Além das apresentações, o projeto oferece ainda a oficina gratuita “O Som na Cena: compondo a partir de estímulos”, com Tomaz Mota, voltada para músicos e musicistas que trabalham com áudio para trilha sonora, atores e atrizes que têm interesse na composição musical para a cena, artistas do cinema que buscam aprimorar seus trabalhos e interessados em geral. A oficina acontece nos dias 02 e 03 de setembro, sábado e domingo, no Teatro II, das 13h às 17h. Idade mínima: 16 anos. Vagas limitadas. Inscrição prévia no link https://forms.gle/RxvR9XoNXs74AB418.
“No sudeste a gente é o de fora, quando a gente volta, a gente é o que tá fora. Então, onde estamos? Por isso, estrangeiro de mim. Passo a ser então, um ser nômade, um corpo andarilho, porque não estou nem aqui, nem lá”, conta Marcelo. É no clima de confidências como essas que o espetáculo “Estrangeiro de mim” se desenvolve.
O cenário, inspirado nos móveis de cozinha das avós dos intérpretes, todo feito de madeira com puxador de metal, contribui para presentificar memórias e afetos. A luz de cena cria uma atmosfera quente e acolhedora. Neste ambiente de intimidade, os artistas nordestinos Marcelo e Tomaz dividem com a plateia suas vivências na região sudeste. “Quem se sentar perto do palco pode se surpreender com um convite para degustar um cafezinho ou um cuscuz nordestino”, adianta Marcelo.

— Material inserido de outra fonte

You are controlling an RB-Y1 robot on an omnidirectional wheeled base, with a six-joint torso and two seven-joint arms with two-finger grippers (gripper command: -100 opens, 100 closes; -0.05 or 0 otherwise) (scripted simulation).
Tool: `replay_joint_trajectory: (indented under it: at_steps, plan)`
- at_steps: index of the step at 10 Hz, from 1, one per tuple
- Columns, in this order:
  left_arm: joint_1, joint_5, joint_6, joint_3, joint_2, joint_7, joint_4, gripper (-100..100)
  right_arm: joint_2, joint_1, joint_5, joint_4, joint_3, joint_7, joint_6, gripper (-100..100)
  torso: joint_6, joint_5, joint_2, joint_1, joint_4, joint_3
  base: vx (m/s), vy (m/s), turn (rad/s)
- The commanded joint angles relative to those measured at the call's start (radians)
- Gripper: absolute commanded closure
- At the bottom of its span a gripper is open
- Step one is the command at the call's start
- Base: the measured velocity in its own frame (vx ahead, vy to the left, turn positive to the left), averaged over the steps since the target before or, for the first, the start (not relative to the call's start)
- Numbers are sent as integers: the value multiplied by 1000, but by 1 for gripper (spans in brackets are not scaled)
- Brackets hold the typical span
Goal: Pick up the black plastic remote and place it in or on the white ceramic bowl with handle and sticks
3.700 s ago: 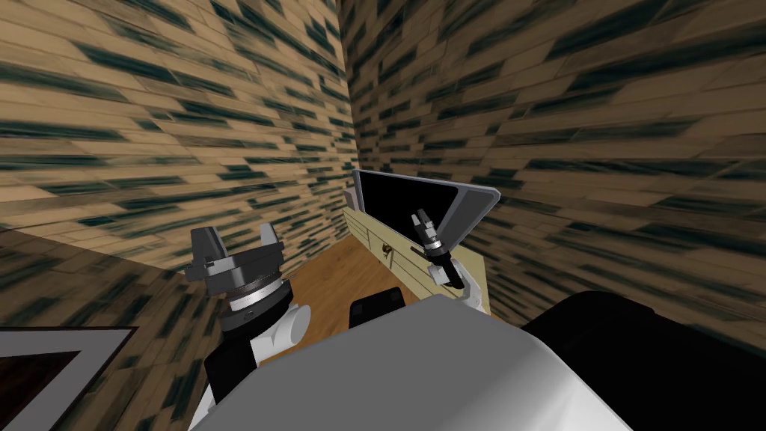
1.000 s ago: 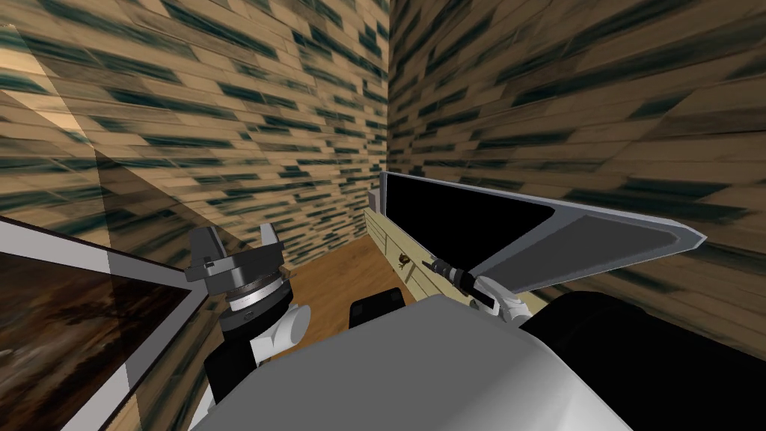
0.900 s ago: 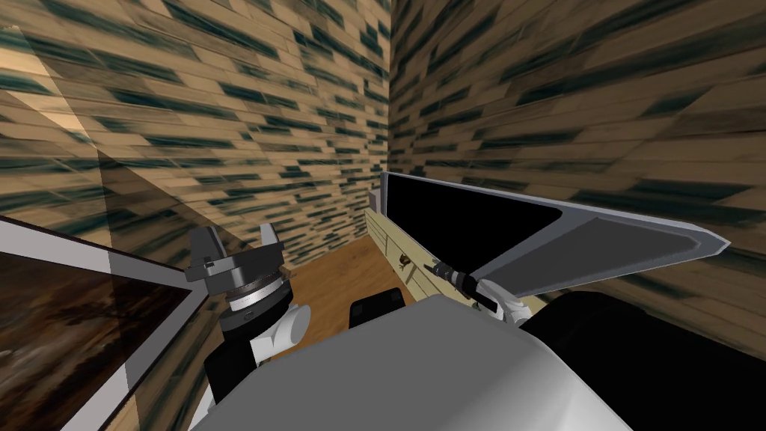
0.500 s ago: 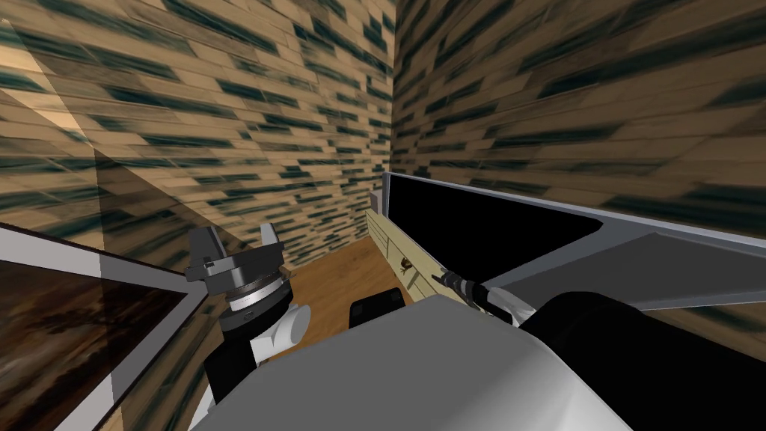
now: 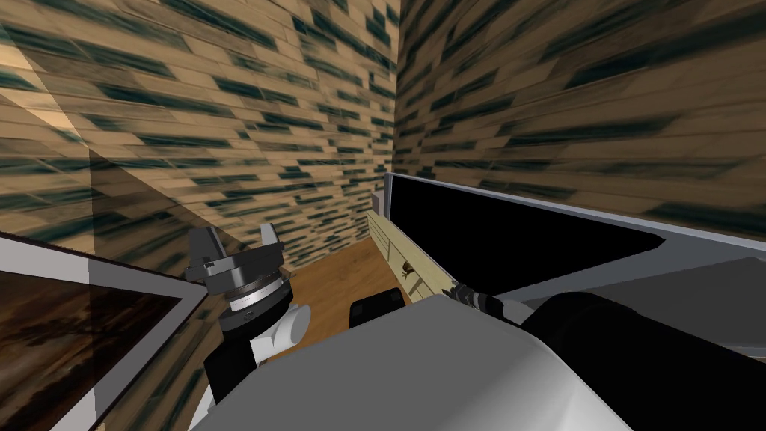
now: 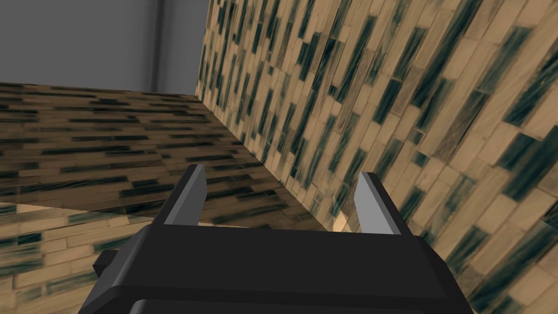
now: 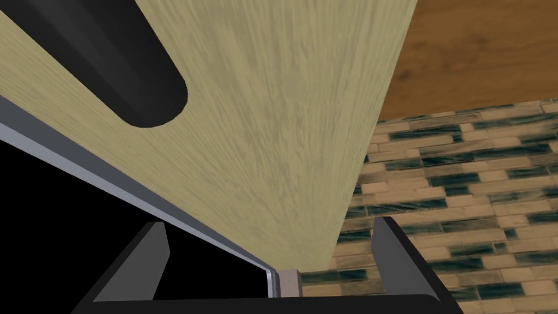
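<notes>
On the pale wooden cabinet top [image 7: 283,125] lies a long black thing with a rounded end [image 7: 114,65]; I cannot tell whether it is the remote. My right gripper [image 7: 275,256] hovers open over the cabinet's end, beside the grey edge of a TV [image 7: 136,180], with nothing between its fingers. In the head view the right gripper [image 5: 456,288] shows small, low against the cabinet [image 5: 396,247], just above my chest. My left gripper [image 5: 236,247] is raised at the left, away from the cabinet. Its fingers [image 6: 188,196] stand open and empty.
A wide TV with a black screen [image 5: 509,232] stands on the cabinet against the tiled wall. Brown wooden floor [image 5: 336,277] lies between the cabinet and the left wall. A grey-framed picture [image 5: 97,322] is at the lower left.
I have turned, so the TV now stretches off the picture's right side. My right gripper has sunk lower, toward my chest. The left arm has kept still.
</notes>
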Motion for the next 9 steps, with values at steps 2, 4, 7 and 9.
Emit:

O ator paraibano Marcelo Marques veio, pela primeira vez, para Minas, em 2016, em busca de novas experiências artísticas e iniciou pesquisa de mestrado sobre o bufão na Universidade Federal de Ouro Preto. Em 2018, já no doutorado, mergulhou em uma residência artística no Palácio das Artes (Belo Horizonte), quando nasce “Pathos” - experimento em que o artista tenta identificar manifestações com características bufanescas, na cidade de Belo Horizonte, e materializá-las no corpo. “O bufão é uma figura marginalizada socialmente, assim como o nordestino em relação ao sudeste. Daí surge o ponto de partida para a montagem do espetáculo”, conta.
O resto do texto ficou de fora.